Issues in batches of metals do happen. That's why the industry standard is to make sure everything has certs and is traceable. If it was possible to trace this piece the seller could take this problem back to the mill.
 
Issues in batches of metals do happen. That's why the industry standard is to make sure everything has certs and is traceable. If it was possible to trace this piece the seller could take this problem back to the mill.

If someone had the MTRs, we would already know the composition, too.
 
Shows that it is not homogeneous. Dark areas are tempered martensite, the light areas are mostly ferrite, the medium areas are pearlite. Not really sure how this happens. I don’t know enough about solidification to give an answer here.

Hoss

If the dark areas are tempered martensite, why would they correspond with the softer HRc tests? Shouldn't the dark areas test the hardest if that was the case?

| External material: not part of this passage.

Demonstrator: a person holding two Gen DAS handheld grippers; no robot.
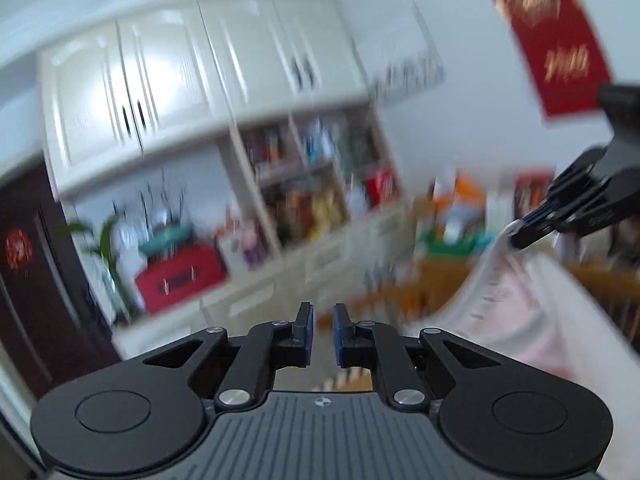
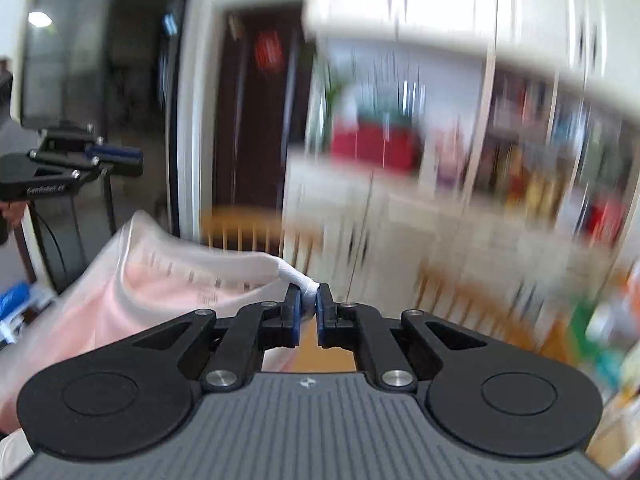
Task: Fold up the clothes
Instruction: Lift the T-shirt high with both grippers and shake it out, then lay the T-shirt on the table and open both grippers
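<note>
1. My right gripper [image 2: 308, 306] was pinching a bunched white edge of the garment [image 2: 168, 276], with the cloth pressed between its blue pads [image 2: 295, 312].
2. The garment, pale pink with white trim, was lifted in the air; in the right wrist view its long run went from the pinch down and to the left, sagging between.
3. In the left wrist view the same garment [image 1: 516, 304] hung below the right gripper [image 1: 520, 236], trailing down to the lower right.
4. My left gripper [image 1: 323, 328] held nothing; its jaws were drawn nearly together with a narrow gap showing, and it stood apart from the cloth.
5. Only one garment edge was gripped; I could not make out its far end.
6. Behind: white cabinets [image 1: 168, 92], cluttered shelves [image 1: 320, 184], a wooden railing [image 2: 256, 232]. Background was blurred.
</note>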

It used to be rare to have problems with new known steel. Now it seems more common. Weirdness.

The two best titanium alloys I've worked with (by far) are both older, from the '90s or earlier.

What does that mean for this thread? Nothing, but I'm sayin' it anyway. :p
 
I don t know . . . . . . If this blade is HT by novice not by someone like JT I would say IF steel is good ....too hot quench oil, not agitated quench oil or steel =vapour jacket=uneven hardness, too refine grain in some places , submerged only blade first second and keep it still so vapour jacket act as shields an rest of blade /handle part / get cooler ...
 
If the dark areas are tempered martensite, why would they correspond with the softer HRc tests? Shouldn't the dark areas test the hardest if that was the case?





The two best titanium alloys I've worked with (by far) are both older, from the '90s or earlier.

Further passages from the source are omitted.